Directions for this task
Write out each line of the material below once more, exactly as it appears.

━━━━━━━━━━━━━━━━

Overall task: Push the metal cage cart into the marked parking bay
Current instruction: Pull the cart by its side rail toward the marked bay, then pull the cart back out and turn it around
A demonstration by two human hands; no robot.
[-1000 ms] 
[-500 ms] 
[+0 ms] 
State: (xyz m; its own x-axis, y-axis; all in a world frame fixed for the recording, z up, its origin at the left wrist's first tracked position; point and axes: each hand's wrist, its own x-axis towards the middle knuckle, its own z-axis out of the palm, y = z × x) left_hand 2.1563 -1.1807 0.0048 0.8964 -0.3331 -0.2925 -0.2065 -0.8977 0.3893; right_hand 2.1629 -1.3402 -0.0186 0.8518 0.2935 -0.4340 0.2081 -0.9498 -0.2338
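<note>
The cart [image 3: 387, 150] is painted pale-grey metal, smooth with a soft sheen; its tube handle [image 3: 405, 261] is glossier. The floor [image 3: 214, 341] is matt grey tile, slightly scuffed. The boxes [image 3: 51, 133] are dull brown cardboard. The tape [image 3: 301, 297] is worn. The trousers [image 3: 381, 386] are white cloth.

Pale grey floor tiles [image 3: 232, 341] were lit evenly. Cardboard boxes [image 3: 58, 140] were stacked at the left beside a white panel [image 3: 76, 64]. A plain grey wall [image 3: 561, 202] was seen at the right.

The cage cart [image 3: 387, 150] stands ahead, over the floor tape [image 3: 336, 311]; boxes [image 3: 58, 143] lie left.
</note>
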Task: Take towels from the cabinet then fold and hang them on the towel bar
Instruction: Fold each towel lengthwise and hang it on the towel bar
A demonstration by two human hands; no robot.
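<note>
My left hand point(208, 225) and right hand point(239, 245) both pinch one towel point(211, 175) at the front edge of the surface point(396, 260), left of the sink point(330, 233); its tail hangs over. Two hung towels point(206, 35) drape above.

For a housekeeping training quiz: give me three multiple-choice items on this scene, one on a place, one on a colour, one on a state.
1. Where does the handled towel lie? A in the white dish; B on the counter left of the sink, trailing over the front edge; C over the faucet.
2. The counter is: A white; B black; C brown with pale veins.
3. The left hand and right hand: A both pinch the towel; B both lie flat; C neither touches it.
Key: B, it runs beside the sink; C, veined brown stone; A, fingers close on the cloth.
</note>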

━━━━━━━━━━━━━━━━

Task result
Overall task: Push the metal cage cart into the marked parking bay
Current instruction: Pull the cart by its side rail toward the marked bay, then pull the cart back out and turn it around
A demonstration by two human hands; no robot.
[-1000 ms] 
[-500 ms] 
[+0 ms] 
State: (xyz m; its own x-axis, y-axis; all in a world frame fixed for the recording, z up, its origin at the left wrist's first tracked position; point and axes: each hand's wrist, its own x-axis towards the middle knuckle, its own z-axis out of the palm, y = z × x) left_hand 2.1563 -1.1807 0.0048 0.8964 -0.3331 -0.2925 -0.2065 -0.8977 0.3893; right_hand 2.1629 -1.3402 -0.0186 0.8518 0.2935 -0.4340 0.2081 -0.9498 -0.2338
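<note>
The cart [image 3: 387, 150] is painted pale-grey metal, smooth with a soft sheen; its tube handle [image 3: 405, 261] is glossier. The floor [image 3: 214, 341] is matt grey tile, slightly scuffed. The boxes [image 3: 51, 133] are dull brown cardboard. The tape [image 3: 301, 297] is worn. The trousers [image 3: 381, 386] are white cloth.

Pale grey floor tiles [image 3: 232, 341] were lit evenly. Cardboard boxes [image 3: 58, 140] were stacked at the left beside a white panel [image 3: 76, 64]. A plain grey wall [image 3: 561, 202] was seen at the right.

The cage cart [image 3: 387, 150] stands ahead, over the floor tape [image 3: 336, 311]; boxes [image 3: 58, 143] lie left.
</note>
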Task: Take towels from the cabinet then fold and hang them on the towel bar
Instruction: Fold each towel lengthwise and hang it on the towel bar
A demonstration by two human hands; no robot.
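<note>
My left hand point(208, 225) and right hand point(239, 245) both pinch one towel point(211, 175) at the front edge of the surface point(396, 260), left of the sink point(330, 233); its tail hangs over. Two hung towels point(206, 35) drape above.

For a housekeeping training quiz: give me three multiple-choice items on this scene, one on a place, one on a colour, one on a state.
1. Where does the handled towel lie? A in the white dish; B on the counter left of the sink, trailing over the front edge; C over the faucet.
2. The counter is: A white; B black; C brown with pale veins.
3. The left hand and right hand: A both pinch the towel; B both lie flat; C neither touches it.
Key: B, it runs beside the sink; C, veined brown stone; A, fingers close on the cloth.
</note>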

Reply complete, and nothing else is required.